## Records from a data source
▼

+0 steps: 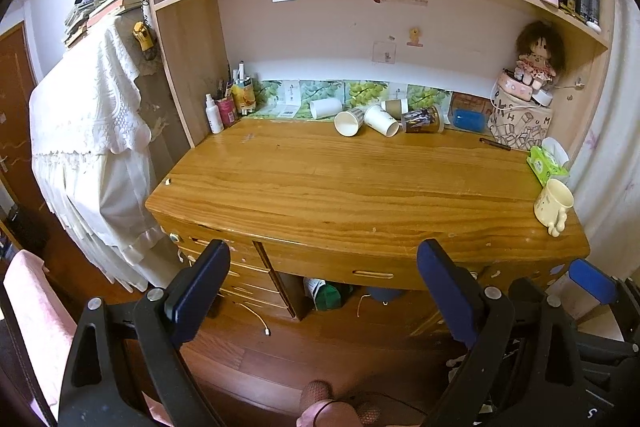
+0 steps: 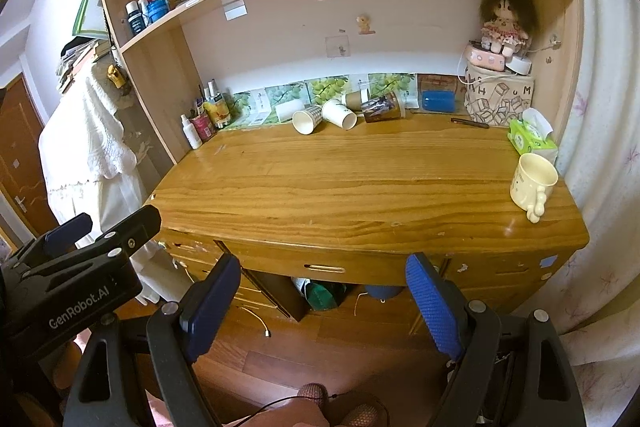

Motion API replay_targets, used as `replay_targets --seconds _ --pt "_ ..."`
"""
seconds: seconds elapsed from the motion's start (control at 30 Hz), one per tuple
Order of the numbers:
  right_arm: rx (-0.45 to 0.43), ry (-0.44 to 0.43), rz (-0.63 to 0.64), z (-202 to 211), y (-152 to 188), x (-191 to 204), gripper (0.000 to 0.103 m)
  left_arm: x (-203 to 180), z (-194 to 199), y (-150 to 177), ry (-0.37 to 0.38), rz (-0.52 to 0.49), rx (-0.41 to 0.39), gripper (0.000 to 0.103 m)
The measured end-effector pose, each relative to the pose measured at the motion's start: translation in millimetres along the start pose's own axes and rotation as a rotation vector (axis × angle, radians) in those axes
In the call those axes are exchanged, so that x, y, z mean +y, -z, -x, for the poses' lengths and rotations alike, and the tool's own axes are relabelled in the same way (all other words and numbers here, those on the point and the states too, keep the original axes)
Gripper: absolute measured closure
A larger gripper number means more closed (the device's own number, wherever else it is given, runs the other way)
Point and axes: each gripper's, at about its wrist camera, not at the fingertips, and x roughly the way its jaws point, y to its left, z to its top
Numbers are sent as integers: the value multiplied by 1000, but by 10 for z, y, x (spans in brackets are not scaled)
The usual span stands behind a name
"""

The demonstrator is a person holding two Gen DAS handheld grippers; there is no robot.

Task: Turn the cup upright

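A cream mug (image 1: 554, 203) (image 2: 532, 183) with a knobbly handle stands upright near the wooden desk's right front corner. Several paper cups lie on their sides at the back of the desk: a patterned one (image 1: 350, 121) (image 2: 307, 119), a white one (image 1: 381, 120) (image 2: 339, 113), another white one (image 1: 326, 107), a brown one (image 1: 394, 105) and a dark printed one (image 1: 424, 119) (image 2: 382, 107). My left gripper (image 1: 324, 267) is open and empty, held in front of the desk, above the floor. My right gripper (image 2: 324, 281) is open and empty, likewise short of the desk's front edge.
The wooden desk (image 1: 360, 183) (image 2: 360, 183) carries bottles and a pen pot (image 1: 226, 107) at back left, a printed fabric bin with a doll (image 1: 520, 123) at back right, a green tissue pack (image 1: 546, 163) and a pen (image 1: 495, 143). Bookshelves hang above. A white-draped stand (image 1: 88, 147) is to the left.
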Motion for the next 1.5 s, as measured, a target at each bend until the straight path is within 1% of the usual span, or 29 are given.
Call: replay_targets --seconds 0.4,0.63,0.8,1.03,1.37,1.5 --pt "-18 -11 48 -12 -77 38 17 35 -26 -38 -10 24 -4 7" --pt "-18 -14 63 -118 -158 77 17 67 -171 -108 -7 45 9 7" --pt "-8 -17 62 -289 -272 97 17 83 -338 -215 -7 45 15 7" --pt "5 -14 56 -614 -487 141 17 117 -736 -466 10 42 42 7" --pt "22 -10 43 -1248 -985 135 17 144 -1384 -949 32 35 75 7" --pt "29 -2 47 -1469 -1192 152 17 174 -1625 -1158 37 36 101 7"
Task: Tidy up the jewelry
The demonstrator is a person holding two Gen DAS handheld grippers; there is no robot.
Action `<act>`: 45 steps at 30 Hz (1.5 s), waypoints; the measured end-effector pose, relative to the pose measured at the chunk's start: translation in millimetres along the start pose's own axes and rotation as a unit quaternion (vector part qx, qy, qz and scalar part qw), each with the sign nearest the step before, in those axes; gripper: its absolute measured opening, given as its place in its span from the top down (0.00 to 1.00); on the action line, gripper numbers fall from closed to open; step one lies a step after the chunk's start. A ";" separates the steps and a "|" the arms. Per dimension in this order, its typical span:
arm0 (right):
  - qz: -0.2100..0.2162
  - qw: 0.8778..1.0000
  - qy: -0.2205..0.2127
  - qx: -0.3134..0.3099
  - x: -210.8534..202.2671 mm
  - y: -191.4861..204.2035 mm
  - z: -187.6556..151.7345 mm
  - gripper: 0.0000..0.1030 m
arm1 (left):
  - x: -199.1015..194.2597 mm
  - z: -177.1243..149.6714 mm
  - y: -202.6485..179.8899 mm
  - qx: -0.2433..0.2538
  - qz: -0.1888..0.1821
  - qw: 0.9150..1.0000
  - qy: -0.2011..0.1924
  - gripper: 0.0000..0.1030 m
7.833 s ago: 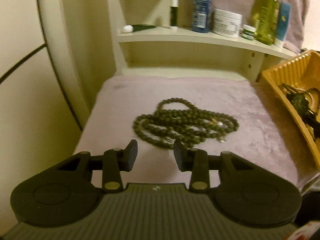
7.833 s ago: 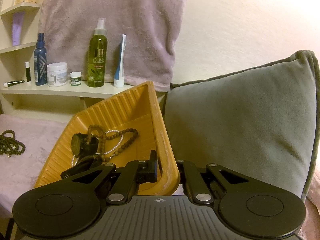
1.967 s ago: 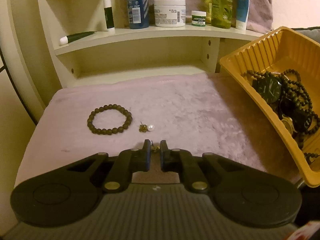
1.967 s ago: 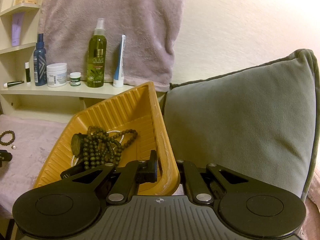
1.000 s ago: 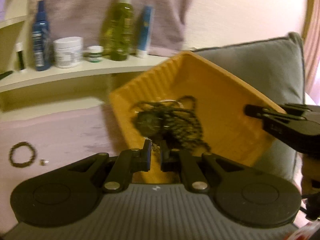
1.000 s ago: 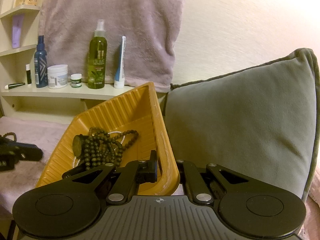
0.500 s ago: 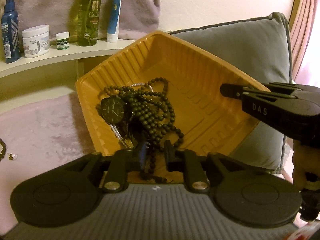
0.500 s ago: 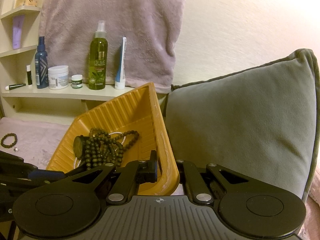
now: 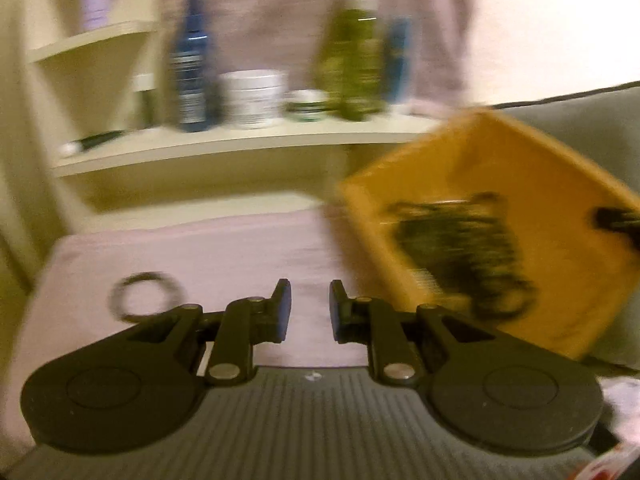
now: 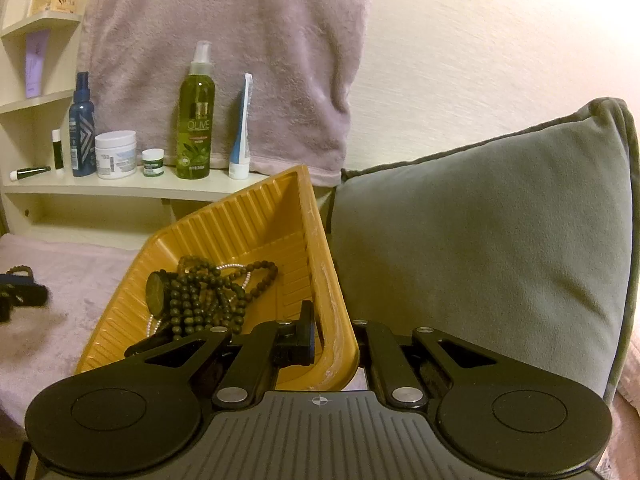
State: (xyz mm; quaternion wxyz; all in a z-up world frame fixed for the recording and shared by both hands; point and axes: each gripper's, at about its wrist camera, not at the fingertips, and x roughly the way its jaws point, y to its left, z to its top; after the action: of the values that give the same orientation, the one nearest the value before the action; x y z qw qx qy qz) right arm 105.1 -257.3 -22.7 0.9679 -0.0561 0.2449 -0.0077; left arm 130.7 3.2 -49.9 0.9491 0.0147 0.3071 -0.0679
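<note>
My right gripper [image 10: 334, 338] has its jaws clamped on the near rim of the yellow tray [image 10: 248, 228], one finger inside, one outside. In the tray lie a dark watch [image 10: 157, 290] and tangled bead necklaces [image 10: 208, 292]. My left gripper [image 9: 310, 306] has just opened; its jaws stand apart with nothing between them, over the pinkish cloth [image 9: 240, 248]. Just beyond its left finger lies a bead bracelet [image 9: 140, 298], blurred. The tray leans against a grey cushion [image 10: 492, 240]. Farther back, a shelf [image 10: 100, 190] carries an olive spray bottle [image 10: 196, 120], a blue bottle [image 10: 80, 128] and a white jar [image 10: 116, 154].
</note>
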 end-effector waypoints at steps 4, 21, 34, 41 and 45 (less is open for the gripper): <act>-0.001 1.000 0.001 -0.002 0.4 -0.1 0.0 0.94 | 14.8 -6.8 29.1 -0.022 0.047 0.998 0.019 0.84; -0.003 1.000 0.004 -0.005 1.8 -0.6 -1.4 0.94 | 55.7 -13.9 48.0 -0.014 0.084 0.996 0.039 0.80; -0.004 1.000 0.005 -0.006 2.1 -0.6 -1.9 0.94 | 63.7 -10.0 49.3 -0.001 0.074 0.996 0.047 0.86; -0.004 1.000 0.004 -0.006 2.0 -0.5 -2.1 0.94 | 50.1 -4.7 44.7 0.002 0.066 0.997 0.032 0.86; -0.004 1.000 0.005 -0.006 2.1 -0.5 -2.0 0.94 | 38.3 1.5 36.4 0.007 0.053 0.998 0.020 0.86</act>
State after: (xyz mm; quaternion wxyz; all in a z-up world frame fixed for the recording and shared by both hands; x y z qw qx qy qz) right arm 106.0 -258.1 -25.4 0.9663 -0.0628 0.2495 -0.0105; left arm 167.4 34.6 -71.6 0.9449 0.0392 0.3243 -0.0191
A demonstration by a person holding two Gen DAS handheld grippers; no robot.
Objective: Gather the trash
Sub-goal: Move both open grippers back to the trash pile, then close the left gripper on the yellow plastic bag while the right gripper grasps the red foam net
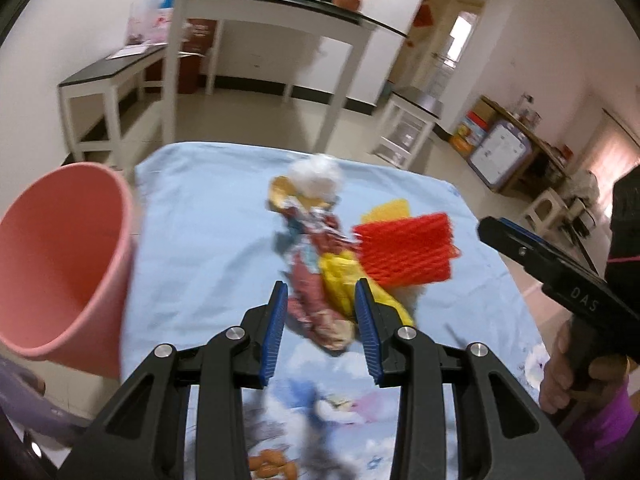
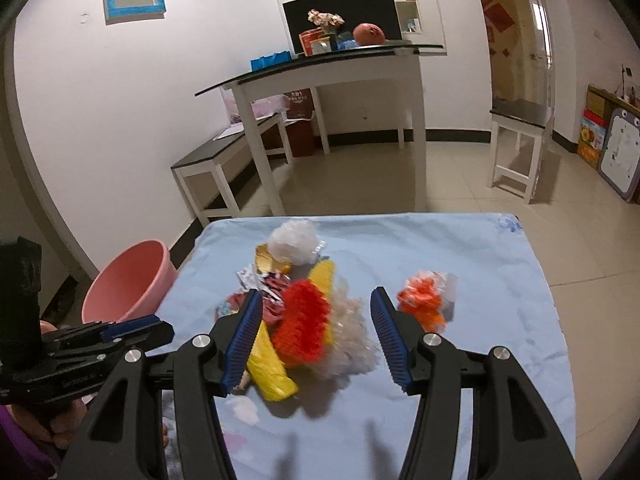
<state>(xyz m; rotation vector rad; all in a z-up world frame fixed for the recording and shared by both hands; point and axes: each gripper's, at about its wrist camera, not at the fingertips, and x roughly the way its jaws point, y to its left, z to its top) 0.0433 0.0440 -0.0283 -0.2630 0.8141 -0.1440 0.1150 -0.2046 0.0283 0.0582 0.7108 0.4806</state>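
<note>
- The trash pile [image 2: 298,320] lies in the middle of the table's blue cloth [image 2: 460,248].
- The left gripper [image 1: 320,312] hangs over the pile, jaws wide, holding nothing.
- The right gripper [image 2: 316,320] is wide too, empty.
- 1 orange wrapper [image 2: 426,306] lies apart from the pile.
- The pink bucket [image 1: 60,256] stands beside the table's edge.

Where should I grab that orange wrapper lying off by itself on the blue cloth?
Probably pinch the orange wrapper across its bunched middle, coming down from above with the right gripper. It is a crumpled lump lying apart from the main pile, with bare cloth around it, so open jaws should straddle it freely.
</note>
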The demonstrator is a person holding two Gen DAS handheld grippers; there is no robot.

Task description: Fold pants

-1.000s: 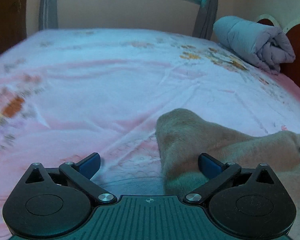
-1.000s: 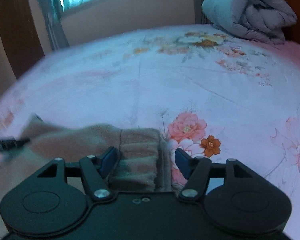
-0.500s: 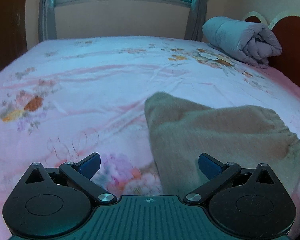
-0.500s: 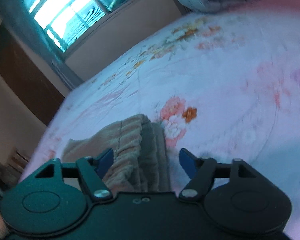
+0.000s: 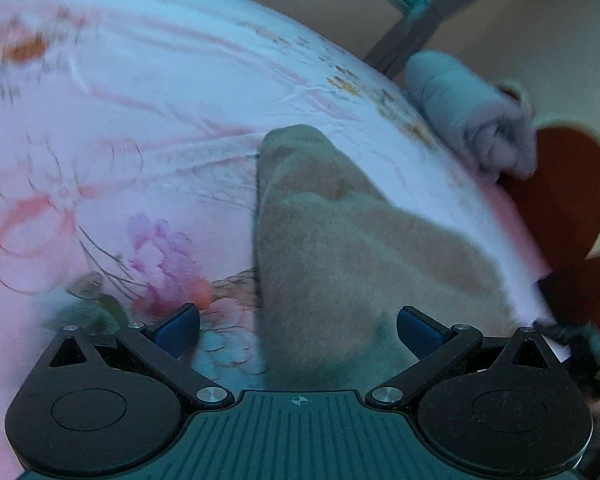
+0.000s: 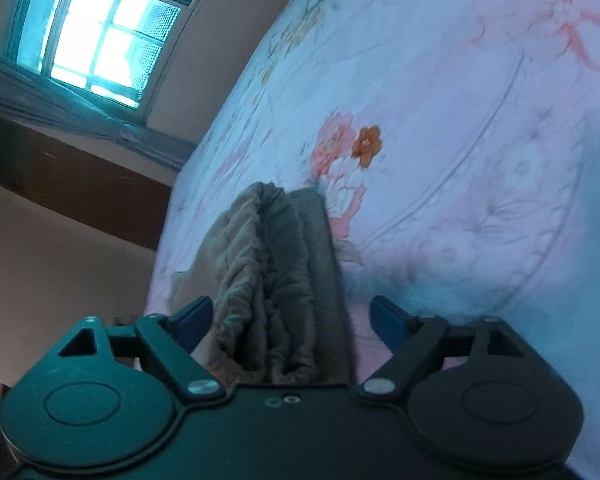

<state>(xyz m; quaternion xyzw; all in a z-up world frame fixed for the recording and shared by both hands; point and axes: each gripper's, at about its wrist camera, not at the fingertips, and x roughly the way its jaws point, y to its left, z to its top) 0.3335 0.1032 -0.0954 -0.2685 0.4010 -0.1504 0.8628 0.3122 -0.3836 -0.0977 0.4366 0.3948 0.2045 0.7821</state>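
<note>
Pants (image 5: pixel 340 248) of tan fleece lie bunched on the floral bedsheet (image 5: pixel 140 120), reaching toward the bed's headboard-side edge near a rolled grey quilt (image 5: pixel 472 116). Left tongs (image 5: pixel 298 330) stand apart over the cloth. Right tongs (image 6: pixel 290 320) stand apart too, the gathered elastic waistband (image 6: pixel 260 264) between them. No writing is legible.

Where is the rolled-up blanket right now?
In the left wrist view, the rolled blanket lies on the bed at upper right, beside the red headboard.
</note>
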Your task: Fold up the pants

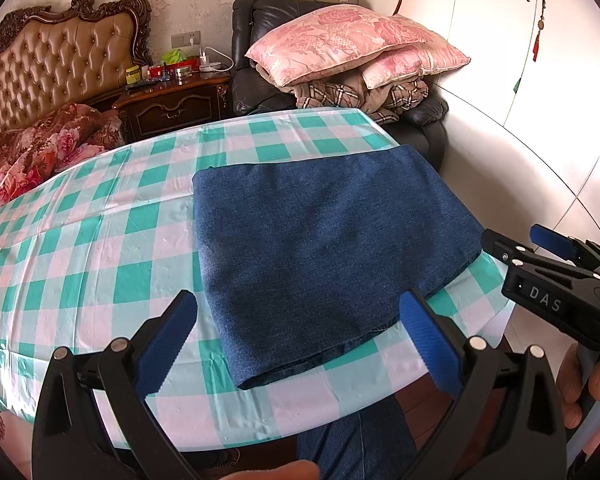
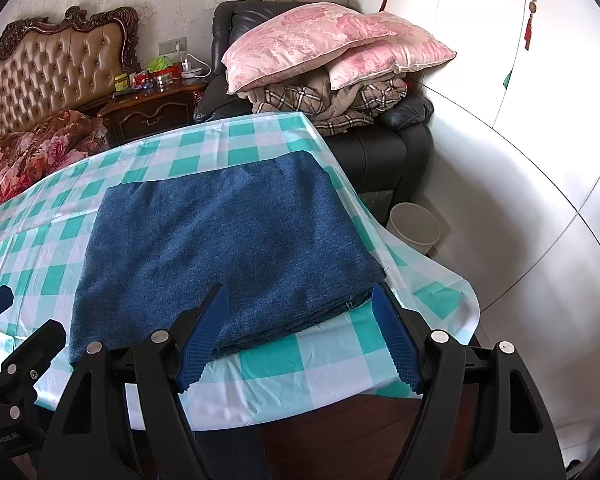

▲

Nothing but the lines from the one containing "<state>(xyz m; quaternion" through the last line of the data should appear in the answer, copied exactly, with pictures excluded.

<state>(xyz m; quaternion xyzw; all in a z-up world frame fixed for the recording and shared by both hands; point and axes: each gripper's, at about its wrist camera, not at the fingertips, and x roughly the way its jaws point, y to its left, z to its top) 0.3335 0.1032 -0.0954 -0.2685 0.4010 -0.1504 0.8628 0.3122 -0.3836 -0.0977 0.4366 0.3948 0.2045 0.7821</state>
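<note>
Pants (image 5: pixel 340 248) of tan fleece lie bunched on the floral bedsheet (image 5: pixel 140 120), reaching toward the bed's headboard-side edge near a rolled grey quilt (image 5: pixel 472 116). Left tongs (image 5: pixel 298 330) stand apart over the cloth. Right tongs (image 6: pixel 290 320) stand apart too, the gathered elastic waistband (image 6: pixel 260 264) between them. No writing is legible.

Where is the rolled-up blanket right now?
In the left wrist view, the rolled blanket lies on the bed at upper right, beside the red headboard.
</note>
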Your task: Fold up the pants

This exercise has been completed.